> _COLLECTED MATERIAL_:
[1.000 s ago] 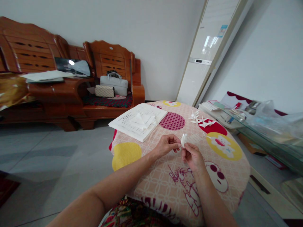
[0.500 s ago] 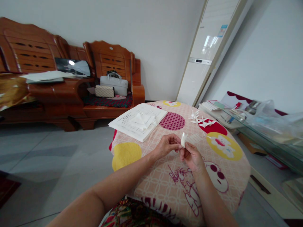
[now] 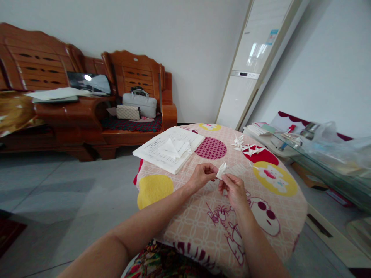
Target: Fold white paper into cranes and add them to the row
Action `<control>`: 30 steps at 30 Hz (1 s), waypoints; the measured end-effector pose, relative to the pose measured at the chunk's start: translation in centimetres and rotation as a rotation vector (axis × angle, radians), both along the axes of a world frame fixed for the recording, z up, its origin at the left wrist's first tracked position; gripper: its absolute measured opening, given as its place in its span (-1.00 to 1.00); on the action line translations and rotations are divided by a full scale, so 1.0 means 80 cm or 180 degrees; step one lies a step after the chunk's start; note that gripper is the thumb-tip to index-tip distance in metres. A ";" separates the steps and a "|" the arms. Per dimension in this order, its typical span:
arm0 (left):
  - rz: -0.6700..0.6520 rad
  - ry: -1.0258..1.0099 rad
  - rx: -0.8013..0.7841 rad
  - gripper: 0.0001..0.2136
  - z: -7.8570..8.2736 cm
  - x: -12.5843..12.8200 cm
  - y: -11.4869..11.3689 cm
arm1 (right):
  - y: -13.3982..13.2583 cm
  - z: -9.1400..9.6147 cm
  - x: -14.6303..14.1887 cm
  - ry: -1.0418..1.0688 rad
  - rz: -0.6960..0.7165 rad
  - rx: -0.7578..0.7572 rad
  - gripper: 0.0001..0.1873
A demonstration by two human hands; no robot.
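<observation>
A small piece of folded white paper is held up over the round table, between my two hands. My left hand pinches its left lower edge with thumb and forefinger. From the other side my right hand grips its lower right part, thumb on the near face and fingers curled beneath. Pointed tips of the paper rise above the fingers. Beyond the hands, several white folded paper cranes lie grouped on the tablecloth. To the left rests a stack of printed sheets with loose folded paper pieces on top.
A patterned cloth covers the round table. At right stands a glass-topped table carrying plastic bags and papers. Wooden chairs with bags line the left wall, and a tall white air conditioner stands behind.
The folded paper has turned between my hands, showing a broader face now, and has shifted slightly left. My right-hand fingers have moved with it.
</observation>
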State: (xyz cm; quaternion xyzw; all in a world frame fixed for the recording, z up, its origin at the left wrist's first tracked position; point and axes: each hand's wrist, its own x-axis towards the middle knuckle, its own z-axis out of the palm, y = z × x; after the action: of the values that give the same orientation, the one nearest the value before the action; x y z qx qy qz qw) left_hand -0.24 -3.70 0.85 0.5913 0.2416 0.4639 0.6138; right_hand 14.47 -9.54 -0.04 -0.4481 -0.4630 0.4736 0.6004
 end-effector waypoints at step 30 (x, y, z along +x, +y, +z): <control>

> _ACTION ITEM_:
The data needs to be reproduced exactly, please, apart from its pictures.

> _SOLVED PROBLEM_:
[1.000 s ago] 
[0.500 s ago] 
[now] 
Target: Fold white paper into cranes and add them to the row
Action `<control>`: 30 steps at 30 Hz (1 s), waypoints; the measured end-effector pose, relative to the pose measured at the chunk's start: translation in centimetres and rotation as a rotation vector (axis × angle, radians), both along the axes of a world frame fixed for the recording, z up, its origin at the left wrist's first tracked position; gripper: its absolute measured opening, given as its place in its span (-1.00 to 1.00); on the action line translations and rotations are divided by a full scale, so 1.0 means 80 cm or 180 degrees; step one lies a step after the chunk's start; note that gripper is the thumb-tip to index-tip distance in metres. A ";" separates the steps and a "|" the arms. Per dimension in this order, its typical span:
arm0 (left):
  - rz: -0.6700..0.6520 rad
  - ry: -1.0258..1.0099 rad
  - rx: -0.8013..0.7841 rad
  - gripper: 0.0001..0.2136
  - z: -7.8570..8.2736 cm
  - x: -12.5843..12.8200 cm
  - y: -11.4869..11.3689 cm
arm1 (right):
  - y: -13.3982..13.2583 cm
  - z: -9.1400..9.6147 cm
  - x: -14.6303..14.1887 cm
  - ry: -1.0418..1.0688 rad
  - rz: -0.6960..0.7165 rad
  - rx: -0.7578..0.7572 rad
  - gripper: 0.0001..0.1873
A demonstration by two human hands; no robot.
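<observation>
A small piece of folded white paper is held up over the round table, between my two hands. My left hand pinches its left lower edge with thumb and forefinger. From the other side my right hand grips its lower right part, thumb on the near face and fingers curled beneath. Pointed tips of the paper rise above the fingers. Beyond the hands, several white folded paper cranes lie grouped on the tablecloth. To the left rests a stack of printed sheets with loose folded paper pieces on top.
A patterned cloth covers the round table. At right stands a glass-topped table carrying plastic bags and papers. Wooden chairs with bags line the left wall, and a tall white air conditioner stands behind.
The folded paper has turned between my hands, showing a broader face now, and has shifted slightly left. My right-hand fingers have moved with it.
</observation>
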State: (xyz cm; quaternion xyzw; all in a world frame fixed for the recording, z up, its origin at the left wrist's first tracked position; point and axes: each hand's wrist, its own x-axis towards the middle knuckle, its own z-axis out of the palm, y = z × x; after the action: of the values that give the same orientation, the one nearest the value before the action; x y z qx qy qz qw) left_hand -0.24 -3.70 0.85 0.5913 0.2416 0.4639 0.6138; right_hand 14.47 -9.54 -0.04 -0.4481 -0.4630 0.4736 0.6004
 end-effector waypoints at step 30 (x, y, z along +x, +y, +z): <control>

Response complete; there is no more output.